### Aim of the exercise
Each line of the data should be repeated precisely.

Segment Start: Recorded information

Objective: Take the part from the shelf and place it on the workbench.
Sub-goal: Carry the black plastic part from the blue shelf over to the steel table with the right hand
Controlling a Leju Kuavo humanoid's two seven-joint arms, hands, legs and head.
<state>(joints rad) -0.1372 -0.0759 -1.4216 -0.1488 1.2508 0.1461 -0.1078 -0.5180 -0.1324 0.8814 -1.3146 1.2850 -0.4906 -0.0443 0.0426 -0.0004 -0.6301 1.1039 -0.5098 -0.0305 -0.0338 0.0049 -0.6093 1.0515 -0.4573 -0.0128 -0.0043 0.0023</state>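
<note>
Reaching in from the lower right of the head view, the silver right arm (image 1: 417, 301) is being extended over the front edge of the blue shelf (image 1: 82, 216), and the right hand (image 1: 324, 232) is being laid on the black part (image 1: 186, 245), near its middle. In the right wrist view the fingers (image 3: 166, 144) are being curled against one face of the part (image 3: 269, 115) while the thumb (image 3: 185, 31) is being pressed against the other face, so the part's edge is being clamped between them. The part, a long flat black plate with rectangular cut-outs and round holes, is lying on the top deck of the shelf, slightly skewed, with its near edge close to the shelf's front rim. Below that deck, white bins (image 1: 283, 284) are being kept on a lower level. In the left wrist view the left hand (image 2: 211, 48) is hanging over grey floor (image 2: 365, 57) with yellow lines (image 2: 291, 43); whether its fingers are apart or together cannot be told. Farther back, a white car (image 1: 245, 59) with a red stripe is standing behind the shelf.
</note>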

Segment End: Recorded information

### Reply to the exercise
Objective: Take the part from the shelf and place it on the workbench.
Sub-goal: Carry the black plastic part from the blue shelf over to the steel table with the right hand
Controlling a Leju Kuavo humanoid's two seven-joint arms, hands, legs and head.
<state>(joints rad) -0.1372 -0.0759 -1.4216 -0.1488 1.2508 0.1461 -0.1078 -0.5180 -0.1324 0.8814 -1.3146 1.2850 -0.4906 -0.0443 0.0426 -0.0004 -0.6301 1.1039 -0.5098 -0.0305 -0.0338 0.0049 -0.6093 1.0515 -0.4573 -0.0128 -0.0043 0.0023</state>
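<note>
Reaching in from the lower right of the head view, the silver right arm (image 1: 417, 301) is being extended over the front edge of the blue shelf (image 1: 82, 216), and the right hand (image 1: 324, 232) is being laid on the black part (image 1: 186, 245), near its middle. In the right wrist view the fingers (image 3: 166, 144) are being curled against one face of the part (image 3: 269, 115) while the thumb (image 3: 185, 31) is being pressed against the other face, so the part's edge is being clamped between them. The part, a long flat black plate with rectangular cut-outs and round holes, is lying on the top deck of the shelf, slightly skewed, with its near edge close to the shelf's front rim. Below that deck, white bins (image 1: 283, 284) are being kept on a lower level. In the left wrist view the left hand (image 2: 211, 48) is hanging over grey floor (image 2: 365, 57) with yellow lines (image 2: 291, 43); whether its fingers are apart or together cannot be told. Farther back, a white car (image 1: 245, 59) with a red stripe is standing behind the shelf.
</note>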

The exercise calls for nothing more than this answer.